TASK » Using the data below, work out how many lines contain the word "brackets", then state that number without comment.

--*--

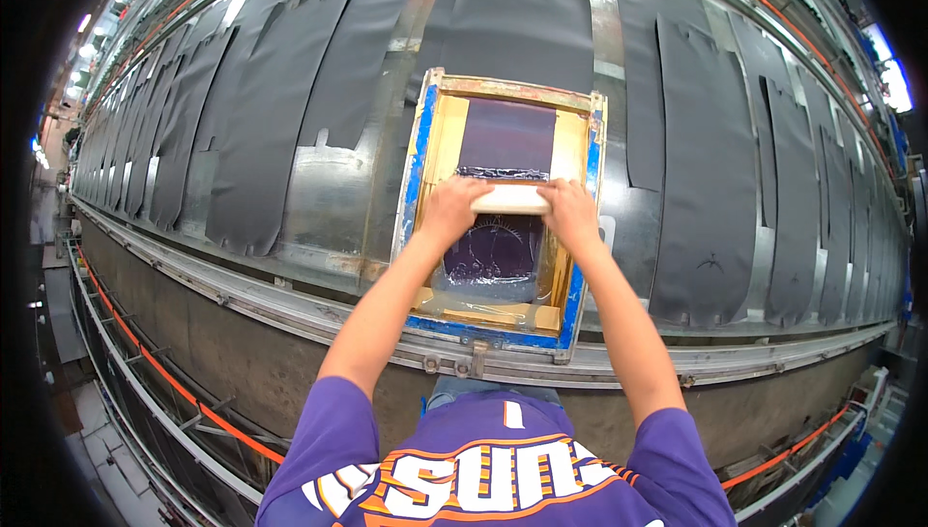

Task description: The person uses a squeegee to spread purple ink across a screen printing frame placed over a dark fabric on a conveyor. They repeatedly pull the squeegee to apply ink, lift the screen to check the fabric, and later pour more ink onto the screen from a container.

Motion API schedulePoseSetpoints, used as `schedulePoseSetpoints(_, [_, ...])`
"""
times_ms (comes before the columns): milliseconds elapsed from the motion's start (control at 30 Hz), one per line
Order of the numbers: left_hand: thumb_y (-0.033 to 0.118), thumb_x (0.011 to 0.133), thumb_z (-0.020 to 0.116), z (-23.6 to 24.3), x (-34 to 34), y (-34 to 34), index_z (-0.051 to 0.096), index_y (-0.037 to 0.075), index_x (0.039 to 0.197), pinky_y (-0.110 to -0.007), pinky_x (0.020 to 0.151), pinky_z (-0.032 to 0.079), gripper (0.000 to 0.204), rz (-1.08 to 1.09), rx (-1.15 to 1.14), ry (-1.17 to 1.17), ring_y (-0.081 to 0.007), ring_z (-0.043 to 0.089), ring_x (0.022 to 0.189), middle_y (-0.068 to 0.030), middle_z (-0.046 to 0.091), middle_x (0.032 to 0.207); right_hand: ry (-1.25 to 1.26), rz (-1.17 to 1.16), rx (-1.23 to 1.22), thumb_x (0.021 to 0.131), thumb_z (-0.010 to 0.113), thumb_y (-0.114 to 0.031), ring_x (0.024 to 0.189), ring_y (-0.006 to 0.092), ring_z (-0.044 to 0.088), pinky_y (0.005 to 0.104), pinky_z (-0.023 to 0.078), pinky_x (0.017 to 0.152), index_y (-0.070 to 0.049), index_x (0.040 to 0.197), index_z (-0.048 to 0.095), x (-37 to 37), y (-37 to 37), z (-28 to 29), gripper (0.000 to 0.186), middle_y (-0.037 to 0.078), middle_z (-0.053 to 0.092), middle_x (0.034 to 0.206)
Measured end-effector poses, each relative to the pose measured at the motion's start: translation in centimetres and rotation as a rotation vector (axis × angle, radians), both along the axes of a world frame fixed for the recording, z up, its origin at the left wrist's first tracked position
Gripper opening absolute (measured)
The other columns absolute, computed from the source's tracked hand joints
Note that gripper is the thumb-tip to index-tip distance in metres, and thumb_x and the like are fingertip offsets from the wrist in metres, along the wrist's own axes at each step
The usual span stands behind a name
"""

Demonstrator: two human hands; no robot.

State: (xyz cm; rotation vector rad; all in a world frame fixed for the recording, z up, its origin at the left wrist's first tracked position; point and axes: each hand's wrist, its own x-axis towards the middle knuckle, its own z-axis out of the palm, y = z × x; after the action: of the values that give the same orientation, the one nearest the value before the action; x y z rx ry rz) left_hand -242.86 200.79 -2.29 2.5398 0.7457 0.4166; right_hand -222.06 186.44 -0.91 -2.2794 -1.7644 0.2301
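Both my hands grip a squeegee [512, 200] with a pale, rounded handle, one at each end. My left hand [451, 208] is closed round its left end and my right hand [572, 210] round its right end. The squeegee lies crosswise inside a screen printing frame [416, 164] with blue-taped, worn edges. Dark, glossy ink [503, 174] gathers in a strip just beyond the squeegee. On the near side, the dark mesh [488, 251] shows a faint curved design and wet streaks. Fingertips on the far side of the handle are partly hidden.
The frame rests on a long metal table [338, 174] covered with several black fabric pieces [275, 131] on both sides. One piece at the right bears a small dark print [710, 264]. A metal rail [319, 309] runs along the near edge. Orange cables or tubes [174, 392] follow the lower frame.
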Motion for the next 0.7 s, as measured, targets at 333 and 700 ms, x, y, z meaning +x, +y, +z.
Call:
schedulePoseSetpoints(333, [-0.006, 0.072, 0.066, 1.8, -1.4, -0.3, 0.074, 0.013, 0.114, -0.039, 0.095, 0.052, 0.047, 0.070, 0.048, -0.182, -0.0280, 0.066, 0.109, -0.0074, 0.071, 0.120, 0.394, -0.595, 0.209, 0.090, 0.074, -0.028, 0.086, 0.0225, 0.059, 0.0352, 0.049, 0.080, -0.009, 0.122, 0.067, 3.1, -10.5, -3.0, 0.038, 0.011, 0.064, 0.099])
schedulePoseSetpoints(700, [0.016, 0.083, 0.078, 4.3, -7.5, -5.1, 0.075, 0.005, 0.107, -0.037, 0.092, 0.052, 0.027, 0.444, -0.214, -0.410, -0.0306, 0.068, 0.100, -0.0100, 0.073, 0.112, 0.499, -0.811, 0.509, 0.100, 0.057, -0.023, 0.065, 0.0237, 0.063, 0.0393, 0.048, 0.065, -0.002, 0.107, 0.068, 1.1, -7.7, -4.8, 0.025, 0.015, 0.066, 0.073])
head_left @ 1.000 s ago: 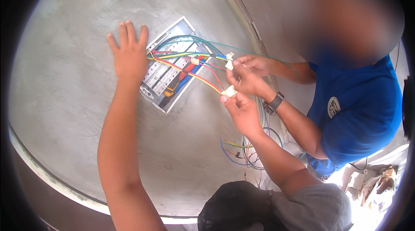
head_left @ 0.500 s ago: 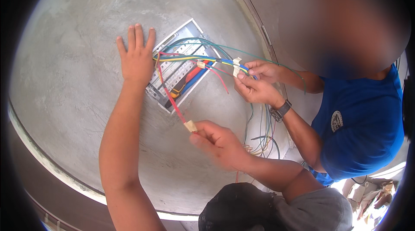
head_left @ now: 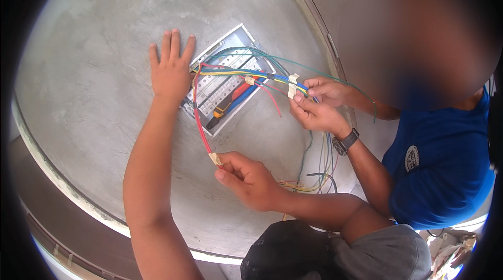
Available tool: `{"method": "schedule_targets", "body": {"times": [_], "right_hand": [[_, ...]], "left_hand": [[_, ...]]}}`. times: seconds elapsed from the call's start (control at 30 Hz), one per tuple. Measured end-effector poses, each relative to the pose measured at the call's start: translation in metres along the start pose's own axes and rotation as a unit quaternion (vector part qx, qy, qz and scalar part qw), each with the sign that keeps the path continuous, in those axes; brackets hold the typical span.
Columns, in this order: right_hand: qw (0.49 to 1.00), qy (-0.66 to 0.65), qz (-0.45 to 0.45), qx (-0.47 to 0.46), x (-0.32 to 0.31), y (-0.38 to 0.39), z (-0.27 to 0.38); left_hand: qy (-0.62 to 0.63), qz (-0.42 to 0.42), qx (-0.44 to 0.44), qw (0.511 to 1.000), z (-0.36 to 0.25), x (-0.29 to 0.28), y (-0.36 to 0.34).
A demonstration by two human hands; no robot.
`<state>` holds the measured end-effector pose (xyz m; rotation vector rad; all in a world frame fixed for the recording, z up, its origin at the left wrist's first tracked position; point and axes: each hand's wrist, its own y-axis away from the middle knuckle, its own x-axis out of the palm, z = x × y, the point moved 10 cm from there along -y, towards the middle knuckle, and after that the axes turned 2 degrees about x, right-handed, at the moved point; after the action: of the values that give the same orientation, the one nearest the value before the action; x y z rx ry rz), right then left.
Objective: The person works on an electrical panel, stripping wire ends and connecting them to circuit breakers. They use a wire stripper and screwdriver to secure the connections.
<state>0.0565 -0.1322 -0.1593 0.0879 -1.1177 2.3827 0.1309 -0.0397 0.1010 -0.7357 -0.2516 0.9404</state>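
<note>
My left hand (head_left: 173,68) lies flat with fingers spread on the grey wall (head_left: 99,70), its inner side at the left edge of a white-rimmed electrical box (head_left: 228,34). My right hand (head_left: 250,183) is closed below the box, pinching red wires (head_left: 201,133) at a strip of cream tape (head_left: 215,159). These wires run up into the box's upper left. A bundle of blue, green and yellow wires (head_left: 270,76) leaves the same place toward the right. A co-worker's hands (head_left: 319,107) grip its taped end.
Inside the box lie a yellow-and-black tool (head_left: 222,107) and red and blue handles. Loose wires (head_left: 325,159) hang at the right. The co-worker in a blue shirt (head_left: 440,170) stands close on the right. A dark cap (head_left: 288,251) covers the lower middle.
My right hand has drawn the red wires leftward and slightly down, so they hang more upright. My left hand stays on the wall. The whole view has shifted a little.
</note>
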Motion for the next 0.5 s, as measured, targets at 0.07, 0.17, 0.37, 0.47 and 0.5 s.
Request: {"method": "schedule_targets", "body": {"times": [0.07,0.17,0.37,0.47,0.5], "right_hand": [[1.000,0.012,0.000,0.009,-0.002,0.002,-0.002],[1.000,-0.011,-0.012,0.007,-0.019,0.002,0.002],[0.979,-0.007,-0.191,-0.067,-0.136,-0.001,0.050],[0.975,0.003,-0.210,-0.077,-0.160,-0.006,0.058],[0.975,0.014,-0.203,-0.095,-0.160,-0.007,0.061]], "left_hand": [[-0.008,0.009,-0.002,1.000,0.000,0.001,0.000],[-0.001,0.024,-0.004,1.000,0.002,0.000,0.002],[0.000,0.036,-0.034,0.999,0.005,0.002,0.009],[0.005,0.023,-0.041,0.999,0.004,0.000,0.010],[0.004,0.030,-0.043,0.999,0.004,0.002,0.010]]}}
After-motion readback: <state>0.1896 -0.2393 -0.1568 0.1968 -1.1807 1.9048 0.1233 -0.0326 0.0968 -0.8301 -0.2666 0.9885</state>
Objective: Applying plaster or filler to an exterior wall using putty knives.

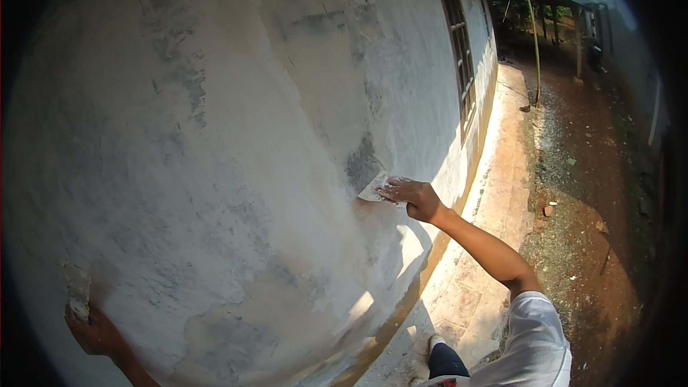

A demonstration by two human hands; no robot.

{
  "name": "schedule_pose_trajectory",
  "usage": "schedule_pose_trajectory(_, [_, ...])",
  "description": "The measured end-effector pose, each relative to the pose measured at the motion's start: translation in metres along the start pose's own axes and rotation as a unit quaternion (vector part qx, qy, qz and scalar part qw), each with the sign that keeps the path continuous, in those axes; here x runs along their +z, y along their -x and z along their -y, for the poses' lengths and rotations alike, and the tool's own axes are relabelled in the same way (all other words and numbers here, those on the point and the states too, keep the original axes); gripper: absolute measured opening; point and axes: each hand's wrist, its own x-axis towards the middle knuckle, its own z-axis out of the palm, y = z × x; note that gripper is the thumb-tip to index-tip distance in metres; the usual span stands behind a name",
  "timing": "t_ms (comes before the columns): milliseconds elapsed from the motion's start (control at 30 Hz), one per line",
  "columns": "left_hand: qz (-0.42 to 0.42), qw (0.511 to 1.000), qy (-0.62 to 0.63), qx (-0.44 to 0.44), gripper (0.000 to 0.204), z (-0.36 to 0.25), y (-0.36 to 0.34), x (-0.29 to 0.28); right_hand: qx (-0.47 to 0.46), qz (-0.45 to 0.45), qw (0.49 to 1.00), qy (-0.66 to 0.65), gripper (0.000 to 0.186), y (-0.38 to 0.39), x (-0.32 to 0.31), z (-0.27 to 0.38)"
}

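Observation:
My right hand (pixel 418 199) is closed on a flat whitish putty scraper (pixel 373 186). Its blade lies against the wall (pixel 236 136), just below a dark grey patch (pixel 363 161). White smears coat the fingers. Low at the far left, my left hand (pixel 93 331) grips a second putty scraper (pixel 77 283), held upright near the wall with pale filler stuck to it. The wall surface is a patchwork of whitish coating, beige areas and bare grey spots.
A barred window (pixel 459 43) is set in the wall farther along. Below runs a sunlit paved ledge (pixel 494 201), where my foot (pixel 436 342) stands. Beyond it lies reddish dirt ground (pixel 584 143) with a brick piece (pixel 549 211). A thin pole (pixel 534 36) stands by a shelter.

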Motion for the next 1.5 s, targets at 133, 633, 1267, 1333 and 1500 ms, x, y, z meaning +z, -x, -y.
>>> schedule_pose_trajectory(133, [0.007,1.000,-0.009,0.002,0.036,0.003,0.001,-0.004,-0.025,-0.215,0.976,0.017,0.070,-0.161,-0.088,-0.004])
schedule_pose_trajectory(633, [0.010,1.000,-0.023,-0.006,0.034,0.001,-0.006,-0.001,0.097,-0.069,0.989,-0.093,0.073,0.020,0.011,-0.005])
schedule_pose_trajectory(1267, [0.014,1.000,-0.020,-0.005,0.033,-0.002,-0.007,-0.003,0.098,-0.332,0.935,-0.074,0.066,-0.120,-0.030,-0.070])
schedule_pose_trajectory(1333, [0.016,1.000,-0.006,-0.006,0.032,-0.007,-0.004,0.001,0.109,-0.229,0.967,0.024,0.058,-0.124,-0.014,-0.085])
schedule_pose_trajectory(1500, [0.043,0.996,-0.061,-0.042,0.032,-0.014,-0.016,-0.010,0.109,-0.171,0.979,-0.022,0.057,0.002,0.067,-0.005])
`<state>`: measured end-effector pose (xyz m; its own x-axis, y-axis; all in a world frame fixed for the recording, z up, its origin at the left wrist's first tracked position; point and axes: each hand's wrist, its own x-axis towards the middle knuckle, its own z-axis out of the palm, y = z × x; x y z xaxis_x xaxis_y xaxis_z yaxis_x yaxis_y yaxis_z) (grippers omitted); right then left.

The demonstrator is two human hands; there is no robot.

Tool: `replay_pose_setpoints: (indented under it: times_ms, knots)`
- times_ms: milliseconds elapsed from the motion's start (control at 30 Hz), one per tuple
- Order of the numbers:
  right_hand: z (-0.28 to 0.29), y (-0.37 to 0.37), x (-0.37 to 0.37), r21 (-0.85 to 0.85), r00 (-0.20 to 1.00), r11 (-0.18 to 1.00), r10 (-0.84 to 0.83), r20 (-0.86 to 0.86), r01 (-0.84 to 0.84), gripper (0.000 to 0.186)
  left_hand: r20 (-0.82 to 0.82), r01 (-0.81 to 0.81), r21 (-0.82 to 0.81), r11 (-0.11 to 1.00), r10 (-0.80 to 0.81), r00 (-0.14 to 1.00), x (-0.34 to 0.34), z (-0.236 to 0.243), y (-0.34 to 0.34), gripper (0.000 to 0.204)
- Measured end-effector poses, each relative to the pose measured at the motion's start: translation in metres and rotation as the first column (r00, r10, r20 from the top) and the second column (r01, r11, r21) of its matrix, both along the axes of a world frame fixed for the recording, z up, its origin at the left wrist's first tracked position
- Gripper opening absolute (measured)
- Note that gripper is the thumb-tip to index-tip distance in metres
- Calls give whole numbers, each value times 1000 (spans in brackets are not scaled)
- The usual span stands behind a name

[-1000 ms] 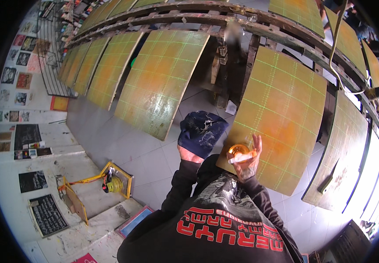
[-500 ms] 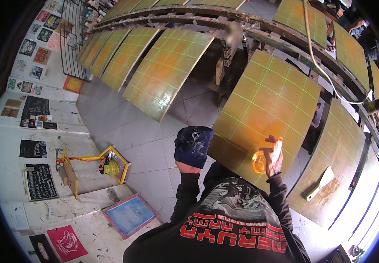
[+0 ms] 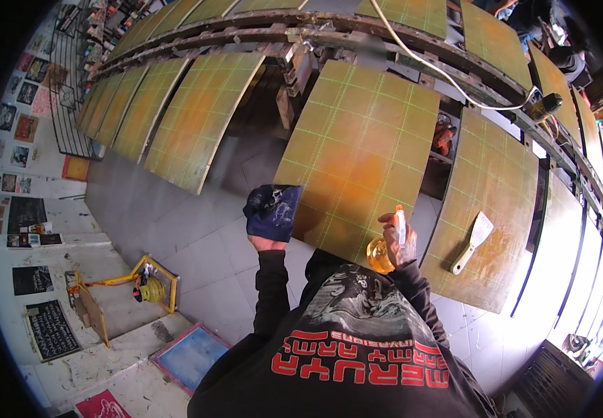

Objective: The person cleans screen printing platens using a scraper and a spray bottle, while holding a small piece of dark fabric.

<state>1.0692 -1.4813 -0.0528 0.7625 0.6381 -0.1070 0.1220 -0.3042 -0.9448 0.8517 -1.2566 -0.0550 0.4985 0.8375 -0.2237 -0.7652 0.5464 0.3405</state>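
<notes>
The right hand [image 3: 397,240] is closed around a small spray bottle [image 3: 383,252] of orange liquid, fingers wrapped about its neck. The bottle stands roughly upright, its long axis running from the round amber body at the bottom to the white trigger head with an orange tip at the top, and the nozzle end points up and away from the person, toward the panel in front. The left hand [image 3: 266,240] grips a crumpled dark blue rag [image 3: 272,210] stained with pale smears; the rag covers the fingers and presses against the lower left corner of the panel.

That panel is a large yellow-orange screen board [image 3: 364,146] marked with a green grid, slanting with its long side running away from the person toward a curved rusty metal frame [image 3: 259,28]. The hands sit at its near edge, well apart from each other. Just to the right a second grid board [image 3: 503,188] carries a scraper [image 3: 474,240] with a pale handle, its blade pointing up and to the right. More boards of the same kind fan out to the left along the frame. A white cable [image 3: 447,76] crosses the frame above. On the grey tiled floor [image 3: 176,237] to the left stands a yellow frame stand [image 3: 141,289], and a blue-coated screen [image 3: 191,355] lies near the person's left sleeve.
</notes>
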Motion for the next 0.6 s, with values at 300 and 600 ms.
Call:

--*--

EXERCISE SOLUTION » 2